» YOUR ASSIGNMENT:
Look through the records that follow. Copy every line containing the word "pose".

(Dataset entries)
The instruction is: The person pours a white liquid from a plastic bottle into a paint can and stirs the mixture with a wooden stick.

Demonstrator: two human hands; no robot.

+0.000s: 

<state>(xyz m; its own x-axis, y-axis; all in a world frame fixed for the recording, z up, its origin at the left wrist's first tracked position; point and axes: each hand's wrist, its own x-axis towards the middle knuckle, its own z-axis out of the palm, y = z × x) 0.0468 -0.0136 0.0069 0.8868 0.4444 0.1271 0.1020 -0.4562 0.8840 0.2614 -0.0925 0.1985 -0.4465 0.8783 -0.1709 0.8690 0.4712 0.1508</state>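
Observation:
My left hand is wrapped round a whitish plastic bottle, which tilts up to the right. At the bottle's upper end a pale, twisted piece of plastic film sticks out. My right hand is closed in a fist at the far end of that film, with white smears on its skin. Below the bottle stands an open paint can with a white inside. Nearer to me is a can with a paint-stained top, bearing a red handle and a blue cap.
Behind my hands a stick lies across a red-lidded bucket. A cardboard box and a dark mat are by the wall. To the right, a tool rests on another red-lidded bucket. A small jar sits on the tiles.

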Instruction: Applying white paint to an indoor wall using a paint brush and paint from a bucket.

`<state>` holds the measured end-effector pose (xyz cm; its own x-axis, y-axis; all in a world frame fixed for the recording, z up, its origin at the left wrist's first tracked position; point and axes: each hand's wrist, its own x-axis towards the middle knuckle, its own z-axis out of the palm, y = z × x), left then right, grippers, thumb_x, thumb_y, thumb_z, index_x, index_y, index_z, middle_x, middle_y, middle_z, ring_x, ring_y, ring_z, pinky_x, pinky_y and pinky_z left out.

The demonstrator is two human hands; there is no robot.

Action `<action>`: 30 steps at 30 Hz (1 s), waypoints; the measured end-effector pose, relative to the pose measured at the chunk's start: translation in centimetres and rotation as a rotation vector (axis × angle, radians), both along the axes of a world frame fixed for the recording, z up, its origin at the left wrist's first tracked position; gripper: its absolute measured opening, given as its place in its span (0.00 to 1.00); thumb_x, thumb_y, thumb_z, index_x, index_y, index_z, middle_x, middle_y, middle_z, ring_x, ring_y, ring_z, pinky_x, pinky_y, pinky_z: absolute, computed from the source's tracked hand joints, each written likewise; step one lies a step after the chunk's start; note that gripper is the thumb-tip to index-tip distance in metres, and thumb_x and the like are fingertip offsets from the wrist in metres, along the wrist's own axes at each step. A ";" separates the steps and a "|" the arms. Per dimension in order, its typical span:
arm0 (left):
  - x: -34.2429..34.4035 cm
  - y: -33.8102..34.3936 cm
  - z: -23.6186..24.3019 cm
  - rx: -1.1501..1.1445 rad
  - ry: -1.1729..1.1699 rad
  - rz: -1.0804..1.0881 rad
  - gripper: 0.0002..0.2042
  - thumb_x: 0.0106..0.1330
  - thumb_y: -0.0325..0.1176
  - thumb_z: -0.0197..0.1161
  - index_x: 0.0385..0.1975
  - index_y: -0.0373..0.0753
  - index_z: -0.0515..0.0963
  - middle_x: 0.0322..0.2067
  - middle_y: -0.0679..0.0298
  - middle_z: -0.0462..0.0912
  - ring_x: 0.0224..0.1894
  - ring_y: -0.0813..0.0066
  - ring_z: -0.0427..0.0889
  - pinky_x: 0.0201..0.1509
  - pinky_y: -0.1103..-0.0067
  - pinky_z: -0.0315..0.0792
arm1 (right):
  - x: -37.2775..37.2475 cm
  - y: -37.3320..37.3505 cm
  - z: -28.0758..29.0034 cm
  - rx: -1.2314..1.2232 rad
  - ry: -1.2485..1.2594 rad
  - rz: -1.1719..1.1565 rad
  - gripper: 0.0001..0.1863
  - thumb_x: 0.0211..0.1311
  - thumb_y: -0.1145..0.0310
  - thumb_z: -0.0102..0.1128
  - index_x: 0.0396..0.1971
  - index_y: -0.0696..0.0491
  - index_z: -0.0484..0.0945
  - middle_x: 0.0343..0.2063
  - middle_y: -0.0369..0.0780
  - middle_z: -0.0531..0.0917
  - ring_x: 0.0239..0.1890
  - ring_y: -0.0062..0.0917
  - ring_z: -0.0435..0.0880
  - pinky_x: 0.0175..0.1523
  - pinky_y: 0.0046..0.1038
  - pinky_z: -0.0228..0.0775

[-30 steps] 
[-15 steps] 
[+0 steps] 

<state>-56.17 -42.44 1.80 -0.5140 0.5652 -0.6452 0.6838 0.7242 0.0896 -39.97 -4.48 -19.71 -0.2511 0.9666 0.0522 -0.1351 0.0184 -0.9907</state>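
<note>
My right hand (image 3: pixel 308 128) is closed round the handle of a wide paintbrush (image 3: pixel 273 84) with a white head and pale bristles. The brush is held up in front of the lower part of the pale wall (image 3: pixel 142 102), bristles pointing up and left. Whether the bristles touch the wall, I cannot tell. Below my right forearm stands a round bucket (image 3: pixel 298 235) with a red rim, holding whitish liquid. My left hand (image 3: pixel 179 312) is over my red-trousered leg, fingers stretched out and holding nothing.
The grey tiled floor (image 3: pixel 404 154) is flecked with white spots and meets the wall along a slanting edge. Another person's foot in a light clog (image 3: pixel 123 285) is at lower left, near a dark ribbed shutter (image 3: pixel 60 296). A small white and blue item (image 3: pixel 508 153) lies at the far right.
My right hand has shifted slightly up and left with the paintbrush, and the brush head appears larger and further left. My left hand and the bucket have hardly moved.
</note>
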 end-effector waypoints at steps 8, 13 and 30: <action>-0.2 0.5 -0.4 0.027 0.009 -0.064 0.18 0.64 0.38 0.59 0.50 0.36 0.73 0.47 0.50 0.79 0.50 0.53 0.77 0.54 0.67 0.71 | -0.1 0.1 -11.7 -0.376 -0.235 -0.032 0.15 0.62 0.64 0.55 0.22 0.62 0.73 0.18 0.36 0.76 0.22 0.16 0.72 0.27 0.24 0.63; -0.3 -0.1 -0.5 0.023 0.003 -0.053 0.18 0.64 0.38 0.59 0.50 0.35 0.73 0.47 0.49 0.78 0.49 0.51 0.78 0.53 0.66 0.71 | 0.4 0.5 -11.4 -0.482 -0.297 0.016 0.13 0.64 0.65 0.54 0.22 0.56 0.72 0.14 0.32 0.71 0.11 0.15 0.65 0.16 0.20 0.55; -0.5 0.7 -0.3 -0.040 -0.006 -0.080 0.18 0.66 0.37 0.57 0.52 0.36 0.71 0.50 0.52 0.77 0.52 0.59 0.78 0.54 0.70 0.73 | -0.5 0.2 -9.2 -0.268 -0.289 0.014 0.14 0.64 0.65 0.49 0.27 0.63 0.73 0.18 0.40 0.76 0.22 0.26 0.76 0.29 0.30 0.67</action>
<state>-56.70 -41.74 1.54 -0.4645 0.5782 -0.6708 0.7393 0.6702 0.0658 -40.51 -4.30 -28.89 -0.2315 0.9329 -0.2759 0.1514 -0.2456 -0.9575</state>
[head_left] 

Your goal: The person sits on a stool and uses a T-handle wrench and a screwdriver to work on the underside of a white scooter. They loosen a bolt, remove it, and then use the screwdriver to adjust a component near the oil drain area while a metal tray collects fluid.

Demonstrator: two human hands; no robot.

» RESPONSE FOR THIS EXERCISE:
`<state>` holds the measured end-effector pose (xyz cm; its own x-axis, y-axis; all in a world frame fixed for the recording, z up, its origin at the left wrist's first tracked position; point and axes: each hand's wrist, its own x-axis towards the middle knuckle, its own z-axis out of the palm, y = z × x), left then right, grippers, thumb_x, thumb_y, thumb_z, index_x, index_y, index_z, middle_x, middle_y, middle_z, ring_x, ring_y, ring_z, pinky_x, pinky_y and pinky_z left out.
Action `<action>`: 30 steps at 30 Hz (1 s), waypoints; the measured end-effector pose, relative to the pose measured at the chunk's start: translation in centimetres and rotation as a rotation vector (axis × angle, radians), both along the axes of a world frame fixed for the recording, z up, its origin at the left wrist's first tracked position; gripper: its absolute measured opening, given as its place in its span (0.00 to 1.00); thumb_x, thumb_y, thumb_z, index_x, index_y, index_z, middle_x, middle_y, middle_z, ring_x, ring_y, ring_z, pinky_x, pinky_y, pinky_z: absolute, computed from the source's tracked hand joints, each written likewise; step one lies a step after the chunk's start; note that gripper is the thumb-tip to index-tip distance in metres, and thumb_x and the like are fingertip offsets from the wrist in metres, along the wrist's own axes at each step. A ";" separates the steps and a "|" the arms. Per dimension in order, its typical span:

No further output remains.